Quand, personnellement, je suis en face d’une femme comme Hélène Madinda ou d’un homme comme Kazadi Nansha Bandowa, je sais que je ne peux pas discuter avec eux à partir de ma foi en Dieu sans en décliner l’identité. Je me sens obligé de leur dire  »le nom » du Dieu en qui je crois et ce que cela a comme implication dans ma vie pratique malgré mes trahisons.

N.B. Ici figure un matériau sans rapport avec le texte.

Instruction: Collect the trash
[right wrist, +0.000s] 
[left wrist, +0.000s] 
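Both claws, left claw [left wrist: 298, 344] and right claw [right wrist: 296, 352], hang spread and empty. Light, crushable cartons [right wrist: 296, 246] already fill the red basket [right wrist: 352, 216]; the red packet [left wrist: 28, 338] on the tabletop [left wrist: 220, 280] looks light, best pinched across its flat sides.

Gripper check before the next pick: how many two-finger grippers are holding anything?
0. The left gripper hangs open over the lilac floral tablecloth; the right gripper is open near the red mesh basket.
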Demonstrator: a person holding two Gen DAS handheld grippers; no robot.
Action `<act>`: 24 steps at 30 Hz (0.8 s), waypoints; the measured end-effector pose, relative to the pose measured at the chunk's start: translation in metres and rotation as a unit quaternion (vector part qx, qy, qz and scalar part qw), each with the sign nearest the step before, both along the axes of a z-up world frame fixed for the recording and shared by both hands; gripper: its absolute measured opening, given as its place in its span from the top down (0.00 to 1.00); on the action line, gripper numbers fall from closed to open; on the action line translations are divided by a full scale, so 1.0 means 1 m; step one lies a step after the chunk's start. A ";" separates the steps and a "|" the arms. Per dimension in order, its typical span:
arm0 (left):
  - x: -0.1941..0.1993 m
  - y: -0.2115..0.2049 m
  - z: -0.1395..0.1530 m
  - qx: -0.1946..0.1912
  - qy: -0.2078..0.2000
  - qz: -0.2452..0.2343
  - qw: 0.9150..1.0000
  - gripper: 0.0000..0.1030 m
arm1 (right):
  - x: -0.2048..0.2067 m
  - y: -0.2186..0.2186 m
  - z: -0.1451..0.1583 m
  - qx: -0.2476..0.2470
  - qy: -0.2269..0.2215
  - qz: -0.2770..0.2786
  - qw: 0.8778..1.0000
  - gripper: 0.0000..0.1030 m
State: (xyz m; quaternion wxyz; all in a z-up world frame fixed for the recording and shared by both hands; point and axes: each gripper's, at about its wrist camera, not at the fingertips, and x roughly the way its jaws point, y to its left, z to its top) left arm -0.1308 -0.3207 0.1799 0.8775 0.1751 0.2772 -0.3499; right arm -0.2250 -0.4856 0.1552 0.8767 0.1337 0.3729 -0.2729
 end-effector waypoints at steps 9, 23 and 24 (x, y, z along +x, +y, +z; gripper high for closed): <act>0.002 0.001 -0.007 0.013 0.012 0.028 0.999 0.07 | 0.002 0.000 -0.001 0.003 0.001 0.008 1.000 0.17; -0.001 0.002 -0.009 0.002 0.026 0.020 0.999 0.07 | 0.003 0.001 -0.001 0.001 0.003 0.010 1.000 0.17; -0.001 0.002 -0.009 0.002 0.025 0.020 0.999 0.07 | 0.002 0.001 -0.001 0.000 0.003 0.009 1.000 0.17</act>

Les lecteurs de Pape François savent en quel Dieu il croit. Quand il écrit  »Laudato si » et défend l’écologie intégrale, il estime qu’il n’est pas possible de croire en Dieu, de chercher à protéger la faune et la flore sans protéger l’être humain. Tel est le Dieu en qui, moi aussi je crois. C’est cette  »source de vie », c’est ce  »Père » dont  »le souffle de vie  » m’incite à donner à manger et à boire ; c’est ce  »Père » dont le souffle m’incite à accueillir l’autre dans sa différence et à être prêt avec lui à un convivialisme non-meurtrier. Et pour cette cause, donner la vie vaut la peine.

Le débat public n’est pas le lieu de l’affirmation de ses croyances sans remise questionnement. Non. C’est le lieu où ses croyances et ses convictions sont soumises à des remises en question nécessaires à la refondation de l’Etat et du vivre-ensemble. Ses convictions personnelles ne peuvent pas êtres imposées sur la place du débat public comme étant des évidences. Yvon Ramazani devrait l’apprendre. Il devrait surtout apprendre que le Congo-Kinshasa a ses mécréants. Là-bas, la foi en  »Dieu » n’est plus un allant-de-soi.